**EXERCISE PROMPT:**
Write out the lines from the top of the material through the line with "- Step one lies", exactly and with nothing added.

**DATASET SECTION:**
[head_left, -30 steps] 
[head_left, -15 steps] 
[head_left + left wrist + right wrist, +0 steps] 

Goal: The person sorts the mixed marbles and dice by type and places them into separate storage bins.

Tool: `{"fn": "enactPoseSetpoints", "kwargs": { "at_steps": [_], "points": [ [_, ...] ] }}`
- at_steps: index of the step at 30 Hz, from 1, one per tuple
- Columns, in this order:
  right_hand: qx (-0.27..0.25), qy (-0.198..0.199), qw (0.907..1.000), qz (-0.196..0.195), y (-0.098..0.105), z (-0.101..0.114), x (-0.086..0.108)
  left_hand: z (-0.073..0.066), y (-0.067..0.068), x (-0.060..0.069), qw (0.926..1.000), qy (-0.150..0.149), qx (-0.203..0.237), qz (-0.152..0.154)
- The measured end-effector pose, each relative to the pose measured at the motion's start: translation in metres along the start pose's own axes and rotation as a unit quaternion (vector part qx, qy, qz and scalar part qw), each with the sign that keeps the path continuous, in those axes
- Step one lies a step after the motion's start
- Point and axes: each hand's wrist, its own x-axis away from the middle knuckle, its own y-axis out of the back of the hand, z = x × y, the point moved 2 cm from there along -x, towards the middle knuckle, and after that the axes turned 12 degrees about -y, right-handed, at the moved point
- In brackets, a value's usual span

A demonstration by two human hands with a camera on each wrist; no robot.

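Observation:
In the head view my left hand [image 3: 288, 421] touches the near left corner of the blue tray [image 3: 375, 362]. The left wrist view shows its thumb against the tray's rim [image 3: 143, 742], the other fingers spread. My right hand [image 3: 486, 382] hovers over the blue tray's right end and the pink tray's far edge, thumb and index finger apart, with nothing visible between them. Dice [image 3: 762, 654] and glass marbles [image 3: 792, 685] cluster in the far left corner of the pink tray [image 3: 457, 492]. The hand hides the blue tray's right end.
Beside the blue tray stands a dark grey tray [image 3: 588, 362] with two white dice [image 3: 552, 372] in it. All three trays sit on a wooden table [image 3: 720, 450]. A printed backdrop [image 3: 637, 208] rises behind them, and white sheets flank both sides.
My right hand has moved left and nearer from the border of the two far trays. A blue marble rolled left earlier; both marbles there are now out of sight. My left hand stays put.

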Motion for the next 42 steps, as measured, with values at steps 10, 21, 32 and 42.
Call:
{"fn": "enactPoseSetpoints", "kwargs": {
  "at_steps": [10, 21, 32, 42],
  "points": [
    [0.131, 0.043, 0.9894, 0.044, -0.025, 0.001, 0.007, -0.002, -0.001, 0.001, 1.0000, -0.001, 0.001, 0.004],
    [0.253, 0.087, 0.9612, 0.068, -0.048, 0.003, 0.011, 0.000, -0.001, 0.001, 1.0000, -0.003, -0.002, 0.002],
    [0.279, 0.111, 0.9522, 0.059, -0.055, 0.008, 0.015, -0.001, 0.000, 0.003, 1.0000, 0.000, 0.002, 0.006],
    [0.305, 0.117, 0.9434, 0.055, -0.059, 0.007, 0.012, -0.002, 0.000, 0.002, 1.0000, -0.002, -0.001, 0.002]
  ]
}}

**EXERCISE SOLUTION:**
[head_left, -30 steps] 
[head_left, -15 steps] 
[head_left + left wrist + right wrist, +0 steps] 

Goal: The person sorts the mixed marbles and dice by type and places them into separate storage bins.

Tool: `{"fn": "enactPoseSetpoints", "kwargs": { "at_steps": [_], "points": [ [_, ...] ] }}`
- at_steps: index of the step at 30 Hz, from 1, one per tuple
- Columns, in this order:
  right_hand: qx (-0.27..0.25), qy (-0.198..0.199), qw (0.907..1.000), qz (-0.196..0.195), y (-0.098..0.105), z (-0.101..0.114), x (-0.086..0.108)
  left_hand: z (-0.073..0.066), y (-0.067..0.068), x (-0.060..0.069), qw (0.926..1.000), qy (-0.150..0.149), qx (-0.203..0.237), qz (-0.152..0.154)
- The measured end-effector pose, each relative to the pose measured at the motion's start: translation in metres along the start pose's own axes and rotation as a unit quaternion (vector part qx, qy, qz and scalar part qw), each with the sign that keeps the path continuous, in those axes
- Step one lies a step after the motion's start

The required output has now been supplied.